What the task asks
The answer must be an exact copy of the lines from the one with "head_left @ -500" through the final line below, with no pictures and nothing else.

Available data Start Marker

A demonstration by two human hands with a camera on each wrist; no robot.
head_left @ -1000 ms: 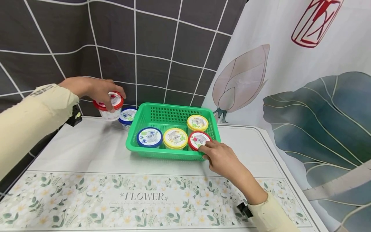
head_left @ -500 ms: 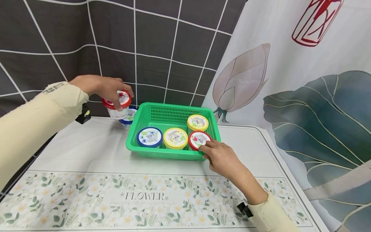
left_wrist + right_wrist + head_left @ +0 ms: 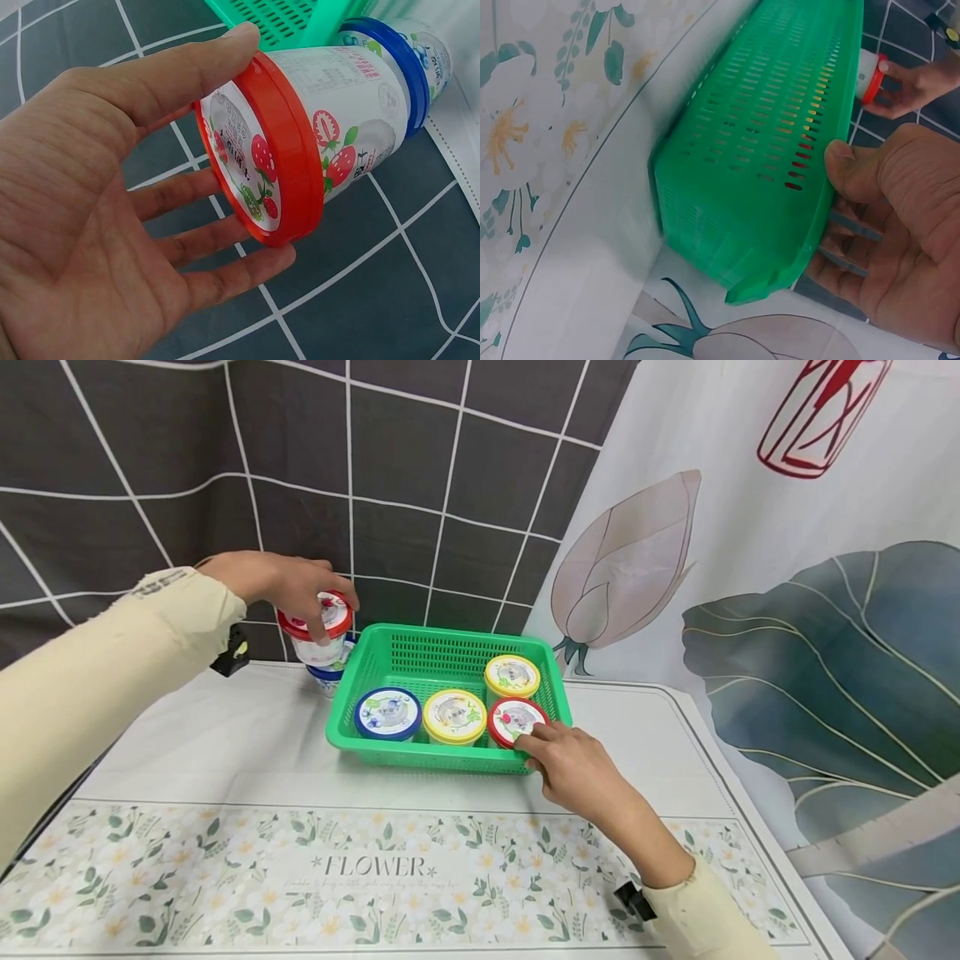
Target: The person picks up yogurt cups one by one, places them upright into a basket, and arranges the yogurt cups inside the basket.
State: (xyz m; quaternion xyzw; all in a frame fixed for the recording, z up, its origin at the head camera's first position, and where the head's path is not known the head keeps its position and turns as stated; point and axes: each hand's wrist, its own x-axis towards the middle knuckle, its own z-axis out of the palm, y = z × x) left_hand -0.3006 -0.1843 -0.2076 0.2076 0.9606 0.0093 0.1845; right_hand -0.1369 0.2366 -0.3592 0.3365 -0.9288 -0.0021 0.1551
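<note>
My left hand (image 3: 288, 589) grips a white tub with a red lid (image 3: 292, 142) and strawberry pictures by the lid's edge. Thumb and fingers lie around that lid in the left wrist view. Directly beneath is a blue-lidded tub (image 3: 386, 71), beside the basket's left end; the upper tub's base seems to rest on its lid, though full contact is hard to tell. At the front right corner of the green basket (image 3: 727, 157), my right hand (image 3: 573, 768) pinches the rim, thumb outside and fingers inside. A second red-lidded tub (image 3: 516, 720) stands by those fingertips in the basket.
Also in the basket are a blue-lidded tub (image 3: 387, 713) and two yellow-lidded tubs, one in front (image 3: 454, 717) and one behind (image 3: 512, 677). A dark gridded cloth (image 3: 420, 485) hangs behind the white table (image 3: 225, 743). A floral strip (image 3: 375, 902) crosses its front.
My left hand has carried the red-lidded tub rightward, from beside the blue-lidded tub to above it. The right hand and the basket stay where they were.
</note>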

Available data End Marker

Written reply
head_left @ -500 ms: 
left_wrist + right_wrist + head_left @ +0 ms: 
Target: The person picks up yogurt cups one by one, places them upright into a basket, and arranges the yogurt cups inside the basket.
State: (xyz m; quaternion xyzw; all in a frame fixed for the recording, z up, its origin at the head camera's first position, and where the head's path is not known the head keeps its position and turns as stated; point and axes: each hand's wrist, its own x-axis towards the middle knuckle, its own z-axis out of the palm, y = z × x) left_hand -0.3006 -0.1843 -0.2076 0.2076 0.9606 0.0093 0.1845; right_hand -0.1369 0.2366 -0.3592 0.3365 -0.9288 -0.0021 0.1551
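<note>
My left hand (image 3: 288, 589) grips a white tub with a red lid (image 3: 292, 142) and strawberry pictures by the lid's edge. Thumb and fingers lie around that lid in the left wrist view. Directly beneath is a blue-lidded tub (image 3: 386, 71), beside the basket's left end; the upper tub's base seems to rest on its lid, though full contact is hard to tell. At the front right corner of the green basket (image 3: 727, 157), my right hand (image 3: 573, 768) pinches the rim, thumb outside and fingers inside. A second red-lidded tub (image 3: 516, 720) stands by those fingertips in the basket.
Also in the basket are a blue-lidded tub (image 3: 387, 713) and two yellow-lidded tubs, one in front (image 3: 454, 717) and one behind (image 3: 512, 677). A dark gridded cloth (image 3: 420, 485) hangs behind the white table (image 3: 225, 743). A floral strip (image 3: 375, 902) crosses its front.
My left hand has carried the red-lidded tub rightward, from beside the blue-lidded tub to above it. The right hand and the basket stay where they were.
</note>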

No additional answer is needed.